NEW DELHI: India has made significant progress in reducing poverty, with extreme poverty — measured at $2.15 per day in purchasing power parity (PPP) terms — falling from 16 per cent in 2011–12 to 2.3 per cent in 2022–23, according to the World Bank. The decline lifted 171 million people above the internationally comparable poverty line.
In a brief on poverty and equity, the multilateral lender noted that rural extreme poverty in India fell from 18.4 per cent to 2.8 per cent, while urban extreme poverty dropped from 10.7 per cent to 1.1 per cent during the same period. The rural-urban gap narrowed from 7.7 to 1.7 percentage points, translating to an annual decline of 16 per cent in this divide.
Applying the $3.65-per-day poverty line for lower-middle-income countries (LMIC), poverty fell from 61.8 per cent to 28.1 per cent, pulling 378 million people out of poverty. Rural poverty at the LMIC threshold dropped from 69 per cent to 32.5 per cent, while urban poverty declined from 43.5 per cent to 17.2 per cent. The rural-urban gap narrowed from 25 to 15 percentage points, reflecting a 7 per cent annual decline, the World Bank said.
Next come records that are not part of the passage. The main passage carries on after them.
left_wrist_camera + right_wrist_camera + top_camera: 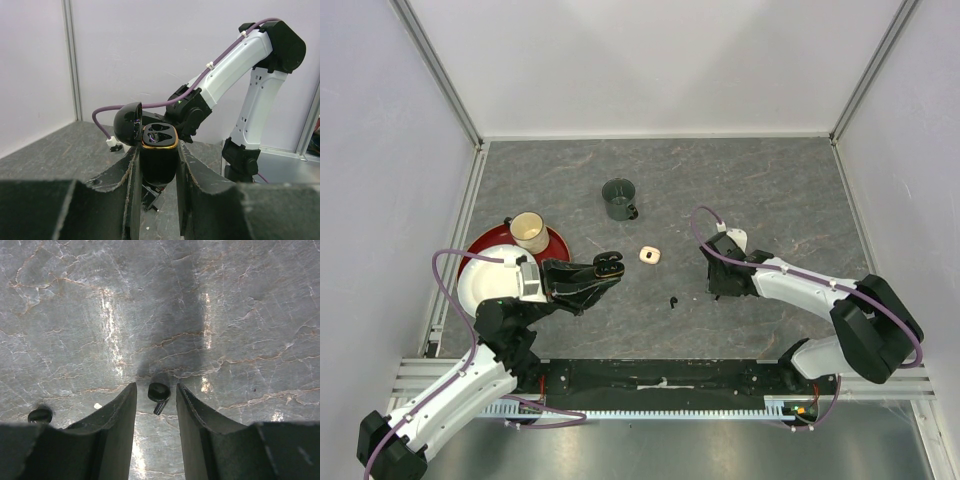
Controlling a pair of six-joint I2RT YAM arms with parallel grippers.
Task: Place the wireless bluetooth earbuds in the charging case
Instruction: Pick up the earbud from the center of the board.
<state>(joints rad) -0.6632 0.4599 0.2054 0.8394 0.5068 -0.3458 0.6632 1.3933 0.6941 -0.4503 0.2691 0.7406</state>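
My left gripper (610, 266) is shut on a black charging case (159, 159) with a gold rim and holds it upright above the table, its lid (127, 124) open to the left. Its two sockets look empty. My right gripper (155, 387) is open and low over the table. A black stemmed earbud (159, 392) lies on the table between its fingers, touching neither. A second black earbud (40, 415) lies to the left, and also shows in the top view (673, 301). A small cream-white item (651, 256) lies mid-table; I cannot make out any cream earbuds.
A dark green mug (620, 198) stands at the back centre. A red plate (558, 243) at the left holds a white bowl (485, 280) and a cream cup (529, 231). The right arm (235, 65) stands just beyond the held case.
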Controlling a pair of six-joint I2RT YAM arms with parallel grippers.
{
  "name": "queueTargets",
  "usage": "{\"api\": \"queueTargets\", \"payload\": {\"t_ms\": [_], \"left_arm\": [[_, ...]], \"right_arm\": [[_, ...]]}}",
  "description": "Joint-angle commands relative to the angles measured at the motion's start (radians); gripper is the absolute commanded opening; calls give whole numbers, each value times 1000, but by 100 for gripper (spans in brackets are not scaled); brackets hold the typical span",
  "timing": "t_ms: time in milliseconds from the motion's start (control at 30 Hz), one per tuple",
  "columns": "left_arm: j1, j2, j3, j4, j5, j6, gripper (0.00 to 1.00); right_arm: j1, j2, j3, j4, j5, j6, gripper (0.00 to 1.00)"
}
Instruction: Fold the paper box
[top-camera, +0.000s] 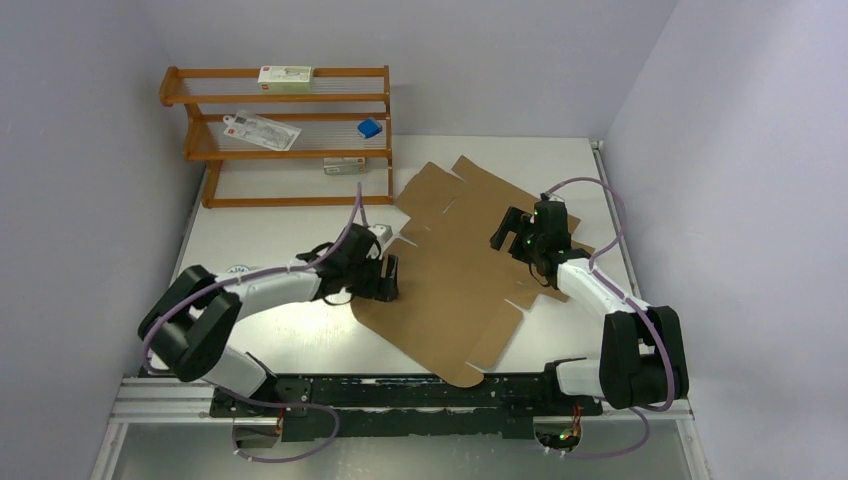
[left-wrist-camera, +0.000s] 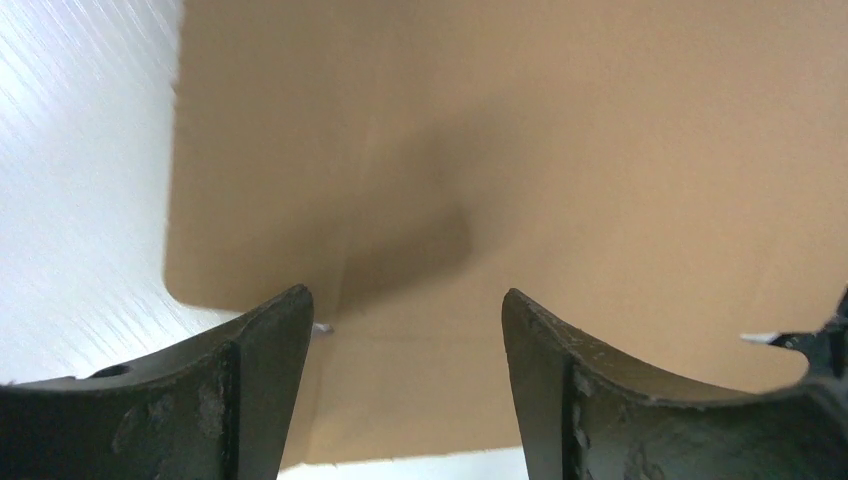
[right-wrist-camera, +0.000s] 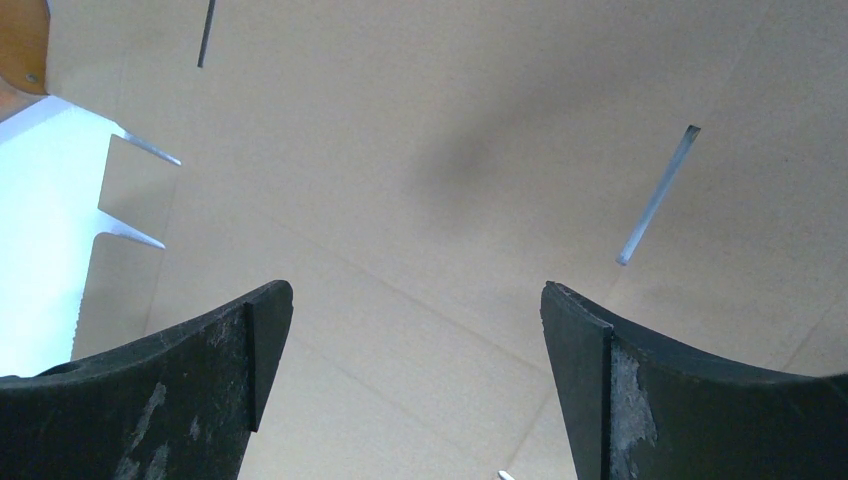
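The paper box (top-camera: 455, 270) is a flat, unfolded brown cardboard sheet with flaps and slits, lying diagonally on the white table. My left gripper (top-camera: 388, 278) is open at the sheet's left edge, over a side flap (left-wrist-camera: 300, 180). Its fingers (left-wrist-camera: 260, 370) are spread with only cardboard between them. My right gripper (top-camera: 508, 232) is open above the sheet's right part, holding nothing. In the right wrist view the brown sheet (right-wrist-camera: 420, 200) fills the frame, with a slit (right-wrist-camera: 655, 195) to the right. Its fingers (right-wrist-camera: 230, 360) are wide apart.
A wooden shelf rack (top-camera: 285, 135) stands at the back left of the table, holding a white carton (top-camera: 285, 74), a packet (top-camera: 262, 130) and a small blue item (top-camera: 369, 127). Walls close in left, right and behind.
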Motion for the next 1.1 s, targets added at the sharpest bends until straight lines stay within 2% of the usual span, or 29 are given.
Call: {"api": "queueTargets", "payload": {"t_ms": [0, 100, 233, 467, 667, 933, 1067], "left_arm": [[-34, -104, -75, -21, 54, -100, 74], [-38, -161, -101, -29, 52, -106, 75], [-27, -189, -6, -133, -85, -27, 80], [106, -66, 162, -148, -114, 89, 83], [132, 77, 243, -72, -18, 107, 81], [157, 191, 290, -51, 14, 118, 80], [156, 214, 287, -40, 135, 114, 77]], "right_arm": [[7, -11, 15, 19, -6, -14, 100], [7, -3, 36, 3, 0, -7, 100], [7, -6, 54, -60, 79, -2, 100], [4, -44, 56, -187, 279, 44, 100], [2, -49, 38, -198, 308, 68, 100], [-3, 23, 23, -188, 356, 96, 100], [-3, 65, 22, -138, 319, 95, 100]]}}
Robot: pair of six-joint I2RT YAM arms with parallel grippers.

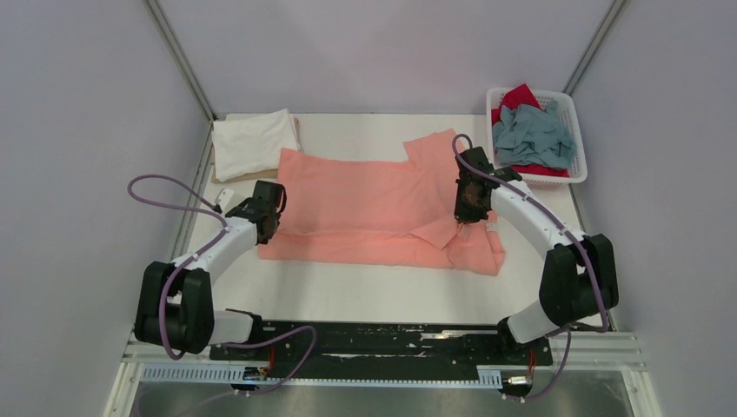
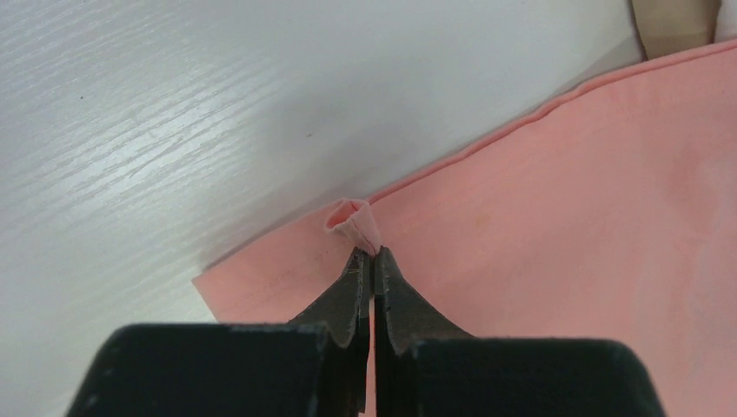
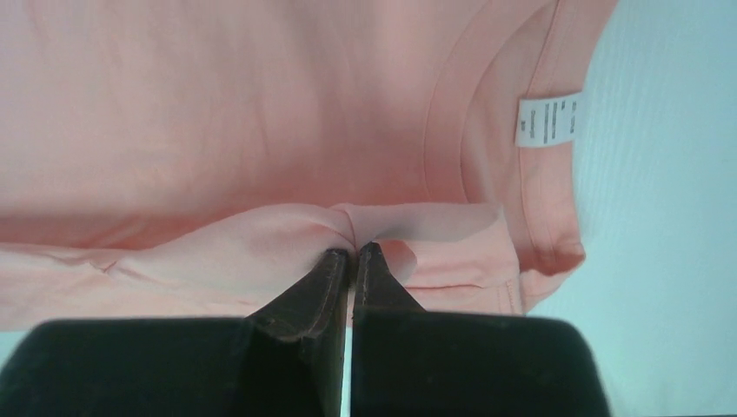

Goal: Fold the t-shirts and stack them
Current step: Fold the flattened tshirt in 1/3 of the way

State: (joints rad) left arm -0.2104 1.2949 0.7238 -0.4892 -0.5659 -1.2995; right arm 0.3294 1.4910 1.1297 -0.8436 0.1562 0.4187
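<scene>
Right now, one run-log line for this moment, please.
left hand: shut on salmon-pink t-shirt edge | right hand: shut on same shirt | white t-shirt: folded, far-left | basket: grey-blue t-shirt, red t-shirt

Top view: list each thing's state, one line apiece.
salmon-pink t-shirt: spread out, near edge bunched, pinched at both ends
white t-shirt: folded, far left corner
grey-blue t-shirt: crumpled, on top in the basket
red t-shirt: crumpled, mostly covered, same basket
left gripper: shut on salmon-pink t-shirt
right gripper: shut on salmon-pink t-shirt
</scene>
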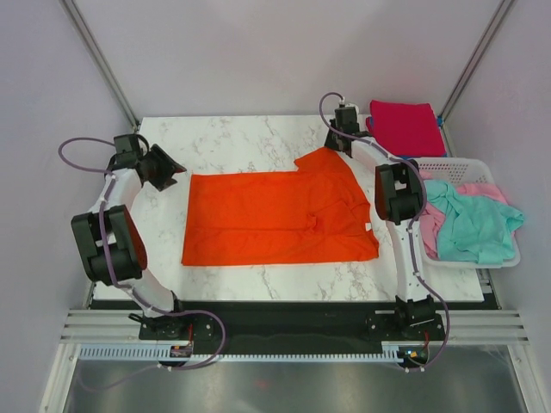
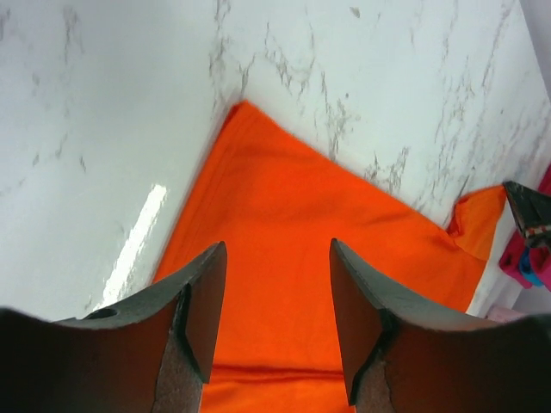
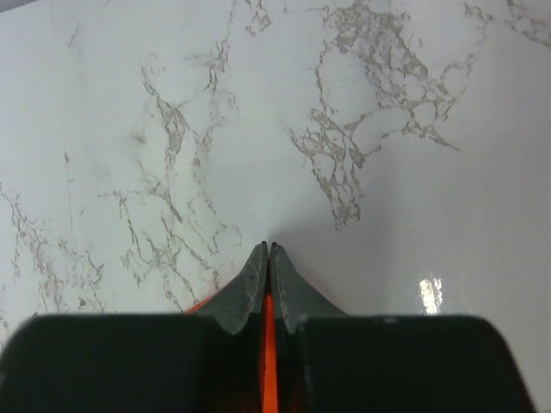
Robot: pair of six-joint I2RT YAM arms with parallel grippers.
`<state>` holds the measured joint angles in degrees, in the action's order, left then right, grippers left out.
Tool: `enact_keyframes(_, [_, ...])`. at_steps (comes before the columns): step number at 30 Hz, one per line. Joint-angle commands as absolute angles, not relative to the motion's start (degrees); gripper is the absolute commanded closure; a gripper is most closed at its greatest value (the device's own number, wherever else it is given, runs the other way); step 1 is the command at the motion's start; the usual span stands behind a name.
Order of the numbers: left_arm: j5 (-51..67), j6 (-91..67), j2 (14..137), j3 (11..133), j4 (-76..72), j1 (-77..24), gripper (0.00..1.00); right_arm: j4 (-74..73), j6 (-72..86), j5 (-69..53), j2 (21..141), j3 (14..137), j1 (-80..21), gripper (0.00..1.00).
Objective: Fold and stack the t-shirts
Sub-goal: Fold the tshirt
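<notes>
A bright orange-red t-shirt (image 1: pixel 275 219) lies spread flat on the marble table (image 1: pixel 241 138). My right gripper (image 1: pixel 332 146) sits at the shirt's far right corner, by the sleeve. In the right wrist view it (image 3: pixel 269 247) is shut, with a strip of orange fabric (image 3: pixel 269 344) pinched between the jaws. My left gripper (image 1: pixel 176 169) hovers by the shirt's far left corner. Seen from the left wrist, it (image 2: pixel 277 249) is open over the orange cloth (image 2: pixel 284 189), nothing between its fingers. A folded magenta t-shirt (image 1: pixel 406 127) rests at the back right.
A white slotted basket (image 1: pixel 469 163) stands at the table's right edge, holding a teal t-shirt (image 1: pixel 473 225) and a pink t-shirt (image 1: pixel 486 191) in a loose heap. Purple walls and metal frame posts close in the table's sides and back.
</notes>
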<state>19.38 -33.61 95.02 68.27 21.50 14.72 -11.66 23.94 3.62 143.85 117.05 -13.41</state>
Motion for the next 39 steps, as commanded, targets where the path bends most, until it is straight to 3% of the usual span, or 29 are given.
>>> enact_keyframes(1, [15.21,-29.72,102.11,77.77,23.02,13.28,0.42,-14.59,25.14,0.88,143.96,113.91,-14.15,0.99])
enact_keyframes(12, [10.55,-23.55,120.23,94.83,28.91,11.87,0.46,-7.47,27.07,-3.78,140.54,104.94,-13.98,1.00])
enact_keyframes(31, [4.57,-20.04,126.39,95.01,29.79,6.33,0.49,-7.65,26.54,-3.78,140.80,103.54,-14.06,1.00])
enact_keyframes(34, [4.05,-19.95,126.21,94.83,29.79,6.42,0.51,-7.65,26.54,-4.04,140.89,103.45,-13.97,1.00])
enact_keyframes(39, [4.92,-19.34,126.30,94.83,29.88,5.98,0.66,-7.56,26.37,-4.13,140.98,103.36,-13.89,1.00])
The World Bank’s multidimensional poverty index (MPI), which includes extreme poverty but excludes nutrition and health deprivation, showed that non-monetary poverty declined from 53.8 per cent in 2005–06 to 16.4 per cent in 2019–21, and further to 15.5 per cent in 2022–23.
“Data on consumption is not comparable any more since the methodology has changed. There has to be focus on collecting data from independent sources such as Census, National Family Health Survey. All these issues raise questions (on poverty decline),” said N C Saxena, former secretary of the Planning Commission.
The World Bank said its poverty estimates for India are based on the 2011–12 Consumption Expenditure Survey (CES) and the 2022–23 Household Consumption Expenditure Survey. “Changes in questionnaire design, survey implementation, and sampling in the 2022–23 survey represent improvements but present challenges for making comparisons over time. Moreover, sampling and data limitations suggest that consumption inequality may be underestimated,” it noted.
India’s five most populous states — Uttar Pradesh, Maharashtra, Bihar, West Bengal, and Madhya Pradesh — accounted for 54 per cent of the country’s extreme poor in 2022–23 and 51 per cent of its multidimensionally poor in 2019–21. These states had contributed 65 per cent of the extreme poor in 2011–12 and drove two-thirds of the overall decline by 2022–23.
Poverty estimates will change with revisions to international poverty lines and the adoption of 2021 PPPs, the Bank said. “Under a revised extreme poverty threshold of $3 per day and a lower-middle-income line of $4.20 per day, the 2022–23 poverty rates would be adjusted to 5.3 per cent and 23.9 per cent, respectively,” it added.
The report also flagged persistent wage disparities in India. In 2023–24, the median earnings of the top 10 per cent were 13 times higher than those of the bottom 10 per cent. While India’s consumption-based Gini index improved from 28.8 in 2011–12 to 25.5 in 2022–23, the Bank said inequality may still be underestimated due to data limitations. The World Inequality Database indicated income inequality has risen, with the Gini coefficient climbing from 52 in 2004 to 62 in 2023.
On employment, the World Bank brief said youth unemployment stands at 13.3 per cent, rising to 29 per cent among tertiary-educated graduates. Only 23 per cent of non-farm paid jobs are formal, while most agricultural employment remains informal. Self-employment is on the rise, particularly among rural workers and women. Despite a female employment rate of 31 per cent, gender disparities persist, with 234 million more men in paid employment.
The report noted, however, that since 2021–22, employment growth has outpaced the expansion of the working-age population.